La visite d’entretien programmé de 100 heures avait été effectuée au mois de janvier 2015. Cette visite requiert notamment une vérification de la génératrice et de ses accessoires. Celle-ci avait été effectuée, sans dépose de la dynamo, et n’avait rien révélé d’anormal.

2.5 Sortie de secours du train d’atterrissage

La procédure de sortie de secours du train d’atterrissage est la suivante :

« Attention : une batterie déchargée peut compromettre la sortie complète électrique du train ».

1) tirer le disjoncteur de moteur de train sur « OFF » (« ARRET ») ;

2) mettre le sélecteur de train sur « DOWN » (« SORTI ») ;

3) pousser le levier de manivelle sur l’avant pour embrayer le mécanisme d’entraînement ;

4) donner environ 50 tours de manivelle dans le sens horaire pour sortir complétement le train. Le train est sorti et verrouillé lorsque le voyant vert s’allume. En cas de défaillance électrique, vérifier l’alignement des repères de l’indicateur visuel (entre les sièges avant).
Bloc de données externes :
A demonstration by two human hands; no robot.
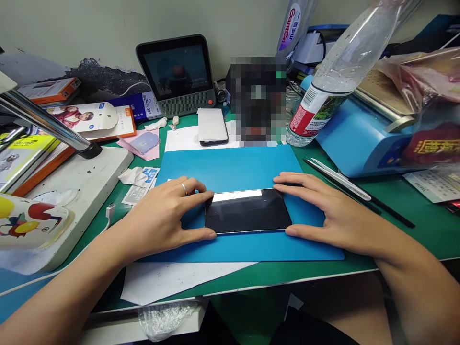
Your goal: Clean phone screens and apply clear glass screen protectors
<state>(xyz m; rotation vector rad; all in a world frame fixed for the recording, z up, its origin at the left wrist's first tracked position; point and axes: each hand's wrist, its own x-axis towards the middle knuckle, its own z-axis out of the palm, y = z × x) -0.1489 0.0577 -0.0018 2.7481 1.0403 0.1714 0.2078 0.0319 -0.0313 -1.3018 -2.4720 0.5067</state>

Le propriétaire de l’avion précise que l’alignement des repères de l’indicateur visuel consiste à insérer un témoin mobile dans un axe.

2.6 Témoignage

Le pilote explique qu’il n’a pas détecté de problème électrique après la mise en route du moteur. Il n’a pas effectué de surveillance de l’indicateur de charge électrique au cours du vol et n’a détecté la panne électrique qu’au retour du vol local, alors que la radio était inopérante.

La radio de secours lui a permis d’écouter la fréquence de l’aérodrome mais le niveau sonore n’était pas suffisant compte tenu du bruit du moteur pour entendre correctement tous les échanges.

Lors de la première approche, le pilote n’a pas pensé que la panne électrique empêcherait la sortie du train. En raison de cette panne, les voyants au tableau de bord, associés au fonctionnement du train d’atterrissage, ne fonctionnaient pas et il n’y avait pas d’alarme de non-sortie du train.

Le pilote indique qu’il a effectué 50 tours de manivelle afin de sortir le train en secours. A l’issue de ces tours, il a constaté l’apparition du témoin « barre noire » dans la fenêtre située entre les sièges, ce qui correspondait selon lui à l’accomplissement de la procédure. Habituellement, le blocage de la manivelle le confirmait mais il ne se rappelle pas s’il a manoeuvré la manivelle jusqu’au blocage de celle-ci le jour de l’accident.

Il précise qu’il n’a jamais vu de repères d’alignement sur l’indicateur visuel.

Il ajoute qu’il s’entraîne de temps en temps à la procédure de sortie de secours du train mais ne l’avait pas fait récemment.

3 - ENSEIGNEMENTS ET CONCLUSION

L’utilisation exclusive de la batterie et la baisse de tension de celle-ci, due à un défaut de charge de la dynamo, a entrainé une panne électrique totale, qui a empêché la sortie normale du train d’atterrissage.

L’accident est dû à la réalisation incomplète de la procédure de sortie de secours du train d’atterrissage. Le pilote a effectué les tours de manivelle jusqu’à ce que le témoin apparaisse dans la fenêtre située entre les sièges alors que la procédure demande de donner des tours de manivelle jusqu’à l’alignement des repères de l’indicateur visuel. L’ergonomie de cet indicateur n’était pas comprise par le pilote. Par ailleurs, il n’a probablement pas manoeuvré la manivelle jusqu’au blocage de celle-ci, comme cela se fait habituellement.